### YOUR TASK
Where the line with "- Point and" appears below, start writing out lines exactly, and finish with the line with "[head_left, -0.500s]", which is included; write out nothing else.

### RECORDS FOR THE EXERCISE
>>>>>
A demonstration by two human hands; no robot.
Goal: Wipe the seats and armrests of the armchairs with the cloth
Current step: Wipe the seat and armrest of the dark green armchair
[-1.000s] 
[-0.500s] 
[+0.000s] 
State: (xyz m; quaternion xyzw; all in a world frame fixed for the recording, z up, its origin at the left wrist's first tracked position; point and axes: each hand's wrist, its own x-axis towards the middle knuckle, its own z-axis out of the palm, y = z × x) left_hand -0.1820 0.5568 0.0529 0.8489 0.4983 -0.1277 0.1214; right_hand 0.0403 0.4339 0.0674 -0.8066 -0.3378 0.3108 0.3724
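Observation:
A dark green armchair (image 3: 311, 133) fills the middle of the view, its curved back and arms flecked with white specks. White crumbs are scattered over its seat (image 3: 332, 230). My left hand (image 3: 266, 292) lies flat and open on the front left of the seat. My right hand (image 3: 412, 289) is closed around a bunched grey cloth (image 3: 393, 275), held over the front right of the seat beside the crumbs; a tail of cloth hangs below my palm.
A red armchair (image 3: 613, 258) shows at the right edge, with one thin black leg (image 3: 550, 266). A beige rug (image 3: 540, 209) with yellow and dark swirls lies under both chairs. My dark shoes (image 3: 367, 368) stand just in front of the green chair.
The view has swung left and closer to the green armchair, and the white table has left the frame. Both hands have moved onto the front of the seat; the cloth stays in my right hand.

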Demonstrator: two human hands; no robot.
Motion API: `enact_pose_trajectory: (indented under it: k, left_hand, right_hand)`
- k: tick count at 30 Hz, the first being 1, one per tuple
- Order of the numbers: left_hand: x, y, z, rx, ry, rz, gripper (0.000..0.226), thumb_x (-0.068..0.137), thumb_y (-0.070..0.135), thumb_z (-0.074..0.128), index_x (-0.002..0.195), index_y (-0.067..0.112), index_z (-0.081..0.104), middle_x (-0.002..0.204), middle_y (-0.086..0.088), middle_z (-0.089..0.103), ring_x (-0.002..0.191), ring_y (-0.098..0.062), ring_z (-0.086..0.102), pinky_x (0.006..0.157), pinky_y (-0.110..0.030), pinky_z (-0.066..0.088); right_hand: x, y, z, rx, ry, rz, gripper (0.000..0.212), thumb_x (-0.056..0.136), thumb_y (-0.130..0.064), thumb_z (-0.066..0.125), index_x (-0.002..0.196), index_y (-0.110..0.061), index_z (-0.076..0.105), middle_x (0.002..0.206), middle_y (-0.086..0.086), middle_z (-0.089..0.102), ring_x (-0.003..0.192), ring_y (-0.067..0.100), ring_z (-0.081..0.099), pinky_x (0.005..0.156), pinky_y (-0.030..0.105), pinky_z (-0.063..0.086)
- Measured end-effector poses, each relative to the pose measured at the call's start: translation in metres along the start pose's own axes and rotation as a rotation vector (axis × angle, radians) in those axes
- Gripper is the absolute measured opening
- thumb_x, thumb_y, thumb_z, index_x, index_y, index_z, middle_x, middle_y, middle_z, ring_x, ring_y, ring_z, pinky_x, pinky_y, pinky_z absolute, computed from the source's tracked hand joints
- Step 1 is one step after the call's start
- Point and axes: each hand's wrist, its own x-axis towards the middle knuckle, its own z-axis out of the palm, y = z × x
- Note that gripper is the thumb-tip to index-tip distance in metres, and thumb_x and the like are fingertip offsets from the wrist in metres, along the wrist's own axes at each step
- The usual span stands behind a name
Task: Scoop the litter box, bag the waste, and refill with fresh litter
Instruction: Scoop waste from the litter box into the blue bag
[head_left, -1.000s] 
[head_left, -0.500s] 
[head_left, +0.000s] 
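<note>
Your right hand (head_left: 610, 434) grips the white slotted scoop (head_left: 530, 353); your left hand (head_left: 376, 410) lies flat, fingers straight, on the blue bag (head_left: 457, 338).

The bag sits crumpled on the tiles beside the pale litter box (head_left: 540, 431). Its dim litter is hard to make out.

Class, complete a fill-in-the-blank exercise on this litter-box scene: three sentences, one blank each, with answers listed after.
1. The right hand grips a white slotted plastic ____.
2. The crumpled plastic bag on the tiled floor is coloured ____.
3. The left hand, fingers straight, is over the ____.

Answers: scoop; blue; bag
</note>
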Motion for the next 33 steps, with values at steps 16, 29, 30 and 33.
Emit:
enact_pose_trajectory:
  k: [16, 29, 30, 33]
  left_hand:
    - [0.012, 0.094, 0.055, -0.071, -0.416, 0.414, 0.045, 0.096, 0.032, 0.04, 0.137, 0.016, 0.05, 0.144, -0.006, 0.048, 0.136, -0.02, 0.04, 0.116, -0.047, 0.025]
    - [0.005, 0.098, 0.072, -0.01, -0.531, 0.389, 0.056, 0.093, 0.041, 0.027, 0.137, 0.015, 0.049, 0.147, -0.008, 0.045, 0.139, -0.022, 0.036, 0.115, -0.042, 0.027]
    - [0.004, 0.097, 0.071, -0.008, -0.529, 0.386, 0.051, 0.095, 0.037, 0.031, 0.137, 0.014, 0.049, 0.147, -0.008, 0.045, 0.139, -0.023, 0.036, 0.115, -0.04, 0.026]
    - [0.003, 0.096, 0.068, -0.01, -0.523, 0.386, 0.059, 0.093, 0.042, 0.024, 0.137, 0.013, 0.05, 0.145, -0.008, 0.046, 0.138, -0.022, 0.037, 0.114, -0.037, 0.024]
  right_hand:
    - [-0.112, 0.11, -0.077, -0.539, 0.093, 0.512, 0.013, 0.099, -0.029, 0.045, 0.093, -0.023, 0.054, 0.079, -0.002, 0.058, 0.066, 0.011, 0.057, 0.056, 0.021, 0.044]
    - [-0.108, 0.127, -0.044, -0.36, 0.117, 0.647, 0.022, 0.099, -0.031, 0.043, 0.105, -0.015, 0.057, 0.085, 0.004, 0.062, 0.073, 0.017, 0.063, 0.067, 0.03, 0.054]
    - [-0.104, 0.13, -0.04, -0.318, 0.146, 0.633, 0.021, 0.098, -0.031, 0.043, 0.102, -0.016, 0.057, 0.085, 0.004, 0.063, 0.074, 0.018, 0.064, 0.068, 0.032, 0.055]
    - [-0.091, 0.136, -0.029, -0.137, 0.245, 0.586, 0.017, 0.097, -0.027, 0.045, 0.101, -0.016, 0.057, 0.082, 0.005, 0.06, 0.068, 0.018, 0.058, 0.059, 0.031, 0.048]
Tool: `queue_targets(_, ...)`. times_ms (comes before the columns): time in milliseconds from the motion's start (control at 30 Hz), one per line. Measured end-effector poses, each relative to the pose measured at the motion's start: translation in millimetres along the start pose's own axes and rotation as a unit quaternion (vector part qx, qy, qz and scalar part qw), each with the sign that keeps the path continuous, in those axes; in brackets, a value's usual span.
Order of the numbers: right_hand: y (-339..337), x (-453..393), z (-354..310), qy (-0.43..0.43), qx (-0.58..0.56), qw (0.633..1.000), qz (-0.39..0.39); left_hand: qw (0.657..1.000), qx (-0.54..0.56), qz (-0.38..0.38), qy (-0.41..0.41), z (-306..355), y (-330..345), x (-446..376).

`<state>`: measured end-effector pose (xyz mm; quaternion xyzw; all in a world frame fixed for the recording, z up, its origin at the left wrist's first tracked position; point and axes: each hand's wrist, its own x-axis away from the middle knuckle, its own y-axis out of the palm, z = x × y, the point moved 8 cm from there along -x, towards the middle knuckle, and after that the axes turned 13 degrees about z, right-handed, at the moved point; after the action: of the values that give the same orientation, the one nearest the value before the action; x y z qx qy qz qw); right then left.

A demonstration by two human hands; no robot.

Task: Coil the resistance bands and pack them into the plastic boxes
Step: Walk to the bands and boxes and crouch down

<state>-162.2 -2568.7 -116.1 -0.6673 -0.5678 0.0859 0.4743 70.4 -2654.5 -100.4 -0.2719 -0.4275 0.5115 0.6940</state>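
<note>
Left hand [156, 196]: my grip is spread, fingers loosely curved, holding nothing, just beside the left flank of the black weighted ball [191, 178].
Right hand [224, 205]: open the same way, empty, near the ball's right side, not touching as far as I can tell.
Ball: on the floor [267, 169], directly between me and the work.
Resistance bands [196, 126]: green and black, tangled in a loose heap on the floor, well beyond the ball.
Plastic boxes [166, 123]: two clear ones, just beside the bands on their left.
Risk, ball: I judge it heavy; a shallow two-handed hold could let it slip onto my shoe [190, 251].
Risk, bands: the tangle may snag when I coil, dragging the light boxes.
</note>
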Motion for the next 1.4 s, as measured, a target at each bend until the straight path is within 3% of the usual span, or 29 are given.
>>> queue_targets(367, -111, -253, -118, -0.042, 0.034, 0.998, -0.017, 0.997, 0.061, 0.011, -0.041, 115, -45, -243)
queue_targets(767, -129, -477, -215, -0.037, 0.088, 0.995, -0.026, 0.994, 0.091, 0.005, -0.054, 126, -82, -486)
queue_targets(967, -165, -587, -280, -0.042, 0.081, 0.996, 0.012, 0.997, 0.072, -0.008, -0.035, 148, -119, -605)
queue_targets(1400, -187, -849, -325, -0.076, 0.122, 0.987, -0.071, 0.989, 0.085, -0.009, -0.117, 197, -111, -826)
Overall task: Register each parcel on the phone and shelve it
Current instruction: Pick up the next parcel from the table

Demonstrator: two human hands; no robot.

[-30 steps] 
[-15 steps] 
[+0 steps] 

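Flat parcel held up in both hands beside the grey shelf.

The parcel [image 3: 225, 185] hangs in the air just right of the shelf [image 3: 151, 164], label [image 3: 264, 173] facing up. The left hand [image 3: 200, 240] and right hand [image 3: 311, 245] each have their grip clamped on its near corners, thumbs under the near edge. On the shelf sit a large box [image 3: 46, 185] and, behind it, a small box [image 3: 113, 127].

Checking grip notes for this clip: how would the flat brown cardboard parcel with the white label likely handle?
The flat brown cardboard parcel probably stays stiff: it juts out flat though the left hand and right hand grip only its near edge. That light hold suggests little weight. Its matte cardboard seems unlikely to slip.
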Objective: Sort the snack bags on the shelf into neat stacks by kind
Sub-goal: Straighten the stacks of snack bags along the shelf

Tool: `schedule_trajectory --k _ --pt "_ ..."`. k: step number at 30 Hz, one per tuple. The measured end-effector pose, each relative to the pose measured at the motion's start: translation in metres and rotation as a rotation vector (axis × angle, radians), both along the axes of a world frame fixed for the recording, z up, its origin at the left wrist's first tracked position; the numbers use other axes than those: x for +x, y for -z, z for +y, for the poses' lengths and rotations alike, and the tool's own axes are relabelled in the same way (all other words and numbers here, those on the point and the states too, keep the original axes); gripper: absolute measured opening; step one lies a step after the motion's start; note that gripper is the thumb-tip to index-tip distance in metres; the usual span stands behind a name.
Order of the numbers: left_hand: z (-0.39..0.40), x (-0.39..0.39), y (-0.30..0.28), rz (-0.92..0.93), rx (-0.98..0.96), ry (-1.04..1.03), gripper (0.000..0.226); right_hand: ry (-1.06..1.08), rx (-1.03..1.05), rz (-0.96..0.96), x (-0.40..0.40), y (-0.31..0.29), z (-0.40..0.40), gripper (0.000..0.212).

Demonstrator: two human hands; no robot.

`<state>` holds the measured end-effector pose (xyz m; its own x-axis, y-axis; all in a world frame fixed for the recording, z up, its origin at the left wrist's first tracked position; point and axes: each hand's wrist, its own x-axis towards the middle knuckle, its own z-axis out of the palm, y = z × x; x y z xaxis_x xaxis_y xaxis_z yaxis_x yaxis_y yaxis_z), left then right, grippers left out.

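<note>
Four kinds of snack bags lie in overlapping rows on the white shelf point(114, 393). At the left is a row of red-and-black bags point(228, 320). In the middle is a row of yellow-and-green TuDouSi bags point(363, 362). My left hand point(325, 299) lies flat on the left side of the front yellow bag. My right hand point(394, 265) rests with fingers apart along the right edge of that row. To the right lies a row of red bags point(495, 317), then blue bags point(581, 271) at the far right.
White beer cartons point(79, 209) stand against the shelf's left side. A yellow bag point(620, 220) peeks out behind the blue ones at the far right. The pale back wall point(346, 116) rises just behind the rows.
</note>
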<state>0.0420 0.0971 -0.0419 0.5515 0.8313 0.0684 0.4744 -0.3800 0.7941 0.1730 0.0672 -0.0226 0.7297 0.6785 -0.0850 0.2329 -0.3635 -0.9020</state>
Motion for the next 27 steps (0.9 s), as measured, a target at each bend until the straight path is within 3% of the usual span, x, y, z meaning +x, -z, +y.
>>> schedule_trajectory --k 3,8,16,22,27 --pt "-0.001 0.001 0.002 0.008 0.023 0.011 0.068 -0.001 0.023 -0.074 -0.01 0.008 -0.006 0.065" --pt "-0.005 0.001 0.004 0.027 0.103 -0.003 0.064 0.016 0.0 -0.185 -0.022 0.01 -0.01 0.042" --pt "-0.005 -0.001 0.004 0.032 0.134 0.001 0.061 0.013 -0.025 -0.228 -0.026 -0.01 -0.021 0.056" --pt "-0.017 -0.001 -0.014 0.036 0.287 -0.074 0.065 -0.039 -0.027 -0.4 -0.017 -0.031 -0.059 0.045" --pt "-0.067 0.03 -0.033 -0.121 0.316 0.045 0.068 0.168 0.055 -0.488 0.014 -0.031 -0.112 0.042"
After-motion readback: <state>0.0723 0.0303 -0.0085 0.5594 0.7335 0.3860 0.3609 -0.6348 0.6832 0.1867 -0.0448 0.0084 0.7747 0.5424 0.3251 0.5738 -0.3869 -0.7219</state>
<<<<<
### WRITTEN REPLY
- Point and axes: each hand's wrist, its own x-axis towards the middle knuckle, its own z-axis out of the palm, y = z × x
- Note that gripper is the thumb-tip to index-tip distance in metres, and thumb_x and the like are fingertip offsets from the wrist in metres, along the wrist's own axes at each step
- The usual span stands behind a name
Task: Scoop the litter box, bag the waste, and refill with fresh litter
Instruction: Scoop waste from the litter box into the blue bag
[head_left, -1.000s] 
[head_left, -0.500s] 

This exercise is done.